** Opening Data section block **

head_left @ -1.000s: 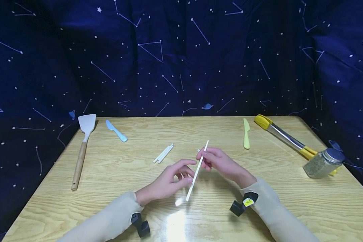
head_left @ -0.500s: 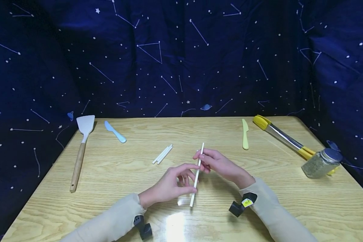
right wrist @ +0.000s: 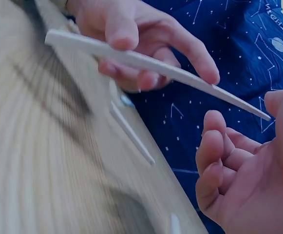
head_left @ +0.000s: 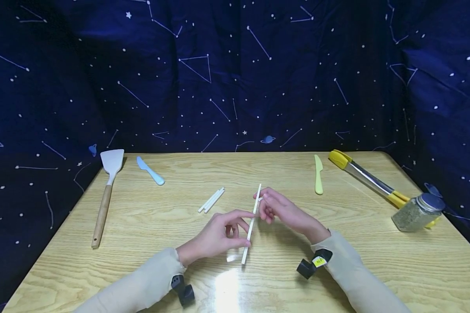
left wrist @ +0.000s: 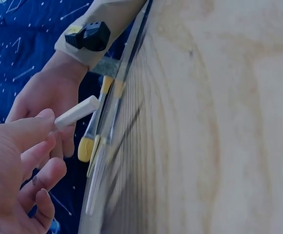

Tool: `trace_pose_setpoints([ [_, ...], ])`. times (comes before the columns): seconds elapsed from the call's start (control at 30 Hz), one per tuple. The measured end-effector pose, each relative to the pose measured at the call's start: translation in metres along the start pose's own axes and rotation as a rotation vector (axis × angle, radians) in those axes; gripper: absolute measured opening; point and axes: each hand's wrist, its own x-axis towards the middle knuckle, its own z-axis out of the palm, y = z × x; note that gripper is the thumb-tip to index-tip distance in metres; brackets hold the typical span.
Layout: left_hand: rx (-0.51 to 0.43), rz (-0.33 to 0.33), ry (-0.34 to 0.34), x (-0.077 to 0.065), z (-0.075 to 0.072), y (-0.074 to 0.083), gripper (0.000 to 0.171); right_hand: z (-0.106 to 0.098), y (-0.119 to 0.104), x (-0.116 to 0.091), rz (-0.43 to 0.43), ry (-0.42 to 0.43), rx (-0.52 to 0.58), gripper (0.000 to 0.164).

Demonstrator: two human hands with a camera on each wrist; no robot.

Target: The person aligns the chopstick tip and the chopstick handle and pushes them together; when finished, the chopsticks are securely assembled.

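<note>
White and slim, the stick [head_left: 251, 226] looks light, stiff and possibly brittle, so a soft pinch near its middle should suit it. It slants above the table [head_left: 276, 289] between both hands: the left hand [head_left: 219, 237] holds it with thumb and forefinger spaced along it, while its far end lies beside the right hand [head_left: 282, 211], fingers loosely bent, contact unclear.

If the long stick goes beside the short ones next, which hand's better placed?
Left, probably: the left hand pinches the long stick and sits nearer the short sticks. The right hand is farther; its contact is unclear.
</note>
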Motion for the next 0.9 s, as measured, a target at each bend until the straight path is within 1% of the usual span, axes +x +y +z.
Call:
trace_pose_setpoints([
  [0.1, -0.002, -0.019, 0.025, -0.002, -0.002, -0.007, 0.057, -0.003, 0.004, 0.0, 0.021, 0.074, -0.093, 0.031],
  [0.2, -0.006, -0.044, 0.048, -0.005, -0.005, -0.013, 0.057, -0.006, 0.009, -0.001, 0.08, 0.145, -0.16, 0.025],
  [0.27, 0.002, -0.05, 0.059, -0.008, -0.009, -0.017, 0.056, -0.008, 0.013, 0.0, 0.113, 0.179, -0.186, 0.024],
  [0.37, 0.033, -0.055, 0.074, -0.01, -0.019, -0.02, 0.056, -0.012, 0.019, 0.001, 0.132, 0.207, -0.242, 0.021],
  [0.43, 0.062, -0.056, 0.085, -0.012, -0.027, -0.022, 0.056, -0.014, 0.022, 0.001, 0.13, 0.223, -0.291, 0.018],
  [0.57, 0.106, -0.067, 0.122, -0.016, -0.041, -0.028, 0.057, -0.018, 0.025, 0.0, 0.098, 0.253, -0.388, 0.013],
  [0.7, 0.136, -0.109, 0.159, -0.025, -0.053, -0.035, 0.058, -0.02, 0.028, -0.001, 0.088, 0.286, -0.434, 0.01],
  [0.8, 0.153, -0.152, 0.174, -0.031, -0.062, -0.037, 0.058, -0.02, 0.031, -0.002, 0.095, 0.307, -0.467, 0.011],
  [0.9, 0.179, -0.181, 0.187, -0.035, -0.07, -0.038, 0.058, -0.021, 0.033, -0.001, 0.1, 0.321, -0.491, 0.01],
])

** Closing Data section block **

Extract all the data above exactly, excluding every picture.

Completed exercise:
head_left @ -1.000s: 
head_left @ -0.500s: 
right wrist @ +0.000s: 
head_left @ +0.000s: 
left wrist @ +0.000s: 

Tool: `trace_pose_setpoints([ [_, ...], ])`. times (comes before the columns): seconds elapsed from the call's start (control at 30 Hz), one per tuple. The measured end-effector pose, each relative to the pose measured at the call's start: translation in metres along the start pose's own axes and rotation as a rotation vector (axis × angle, radians) in those axes; gripper: absolute measured opening; point and axes: each hand's wrist, its own x-axis towards the middle knuckle, its own z-axis out of the palm, y = z × x; note that gripper is the thumb-tip to index-tip distance in metres; brackets hold the typical span.
Layout: left_hand: rx (-0.51 to 0.43), rz (-0.33 to 0.33), ry (-0.34 to 0.34), x (-0.077 to 0.065), z (-0.075 to 0.072), y (-0.074 to 0.083), gripper (0.000 to 0.171); right_hand: z (-0.106 to 0.098), y (-0.119 to 0.104), x (-0.116 to 0.091), rz (-0.43 to 0.43), ry (-0.42 to 0.43), rx (-0.52 to 0.58), gripper (0.000 to 0.164).

Demonstrator: two human hands with a camera on each wrist; no robot.

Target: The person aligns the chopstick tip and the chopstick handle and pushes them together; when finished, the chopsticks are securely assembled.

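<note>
White and slim, the stick [head_left: 251, 226] looks light, stiff and possibly brittle, so a soft pinch near its middle should suit it. It slants above the table [head_left: 276, 289] between both hands: the left hand [head_left: 219, 237] holds it with thumb and forefinger spaced along it, while its far end lies beside the right hand [head_left: 282, 211], fingers loosely bent, contact unclear.

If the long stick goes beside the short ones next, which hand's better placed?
Left, probably: the left hand pinches the long stick and sits nearer the short sticks. The right hand is farther; its contact is unclear.
</note>
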Motion for the next 0.9 s, as measured, a target at each bend until the straight path is within 1% of the usual span, axes +x +y +z.
Call:
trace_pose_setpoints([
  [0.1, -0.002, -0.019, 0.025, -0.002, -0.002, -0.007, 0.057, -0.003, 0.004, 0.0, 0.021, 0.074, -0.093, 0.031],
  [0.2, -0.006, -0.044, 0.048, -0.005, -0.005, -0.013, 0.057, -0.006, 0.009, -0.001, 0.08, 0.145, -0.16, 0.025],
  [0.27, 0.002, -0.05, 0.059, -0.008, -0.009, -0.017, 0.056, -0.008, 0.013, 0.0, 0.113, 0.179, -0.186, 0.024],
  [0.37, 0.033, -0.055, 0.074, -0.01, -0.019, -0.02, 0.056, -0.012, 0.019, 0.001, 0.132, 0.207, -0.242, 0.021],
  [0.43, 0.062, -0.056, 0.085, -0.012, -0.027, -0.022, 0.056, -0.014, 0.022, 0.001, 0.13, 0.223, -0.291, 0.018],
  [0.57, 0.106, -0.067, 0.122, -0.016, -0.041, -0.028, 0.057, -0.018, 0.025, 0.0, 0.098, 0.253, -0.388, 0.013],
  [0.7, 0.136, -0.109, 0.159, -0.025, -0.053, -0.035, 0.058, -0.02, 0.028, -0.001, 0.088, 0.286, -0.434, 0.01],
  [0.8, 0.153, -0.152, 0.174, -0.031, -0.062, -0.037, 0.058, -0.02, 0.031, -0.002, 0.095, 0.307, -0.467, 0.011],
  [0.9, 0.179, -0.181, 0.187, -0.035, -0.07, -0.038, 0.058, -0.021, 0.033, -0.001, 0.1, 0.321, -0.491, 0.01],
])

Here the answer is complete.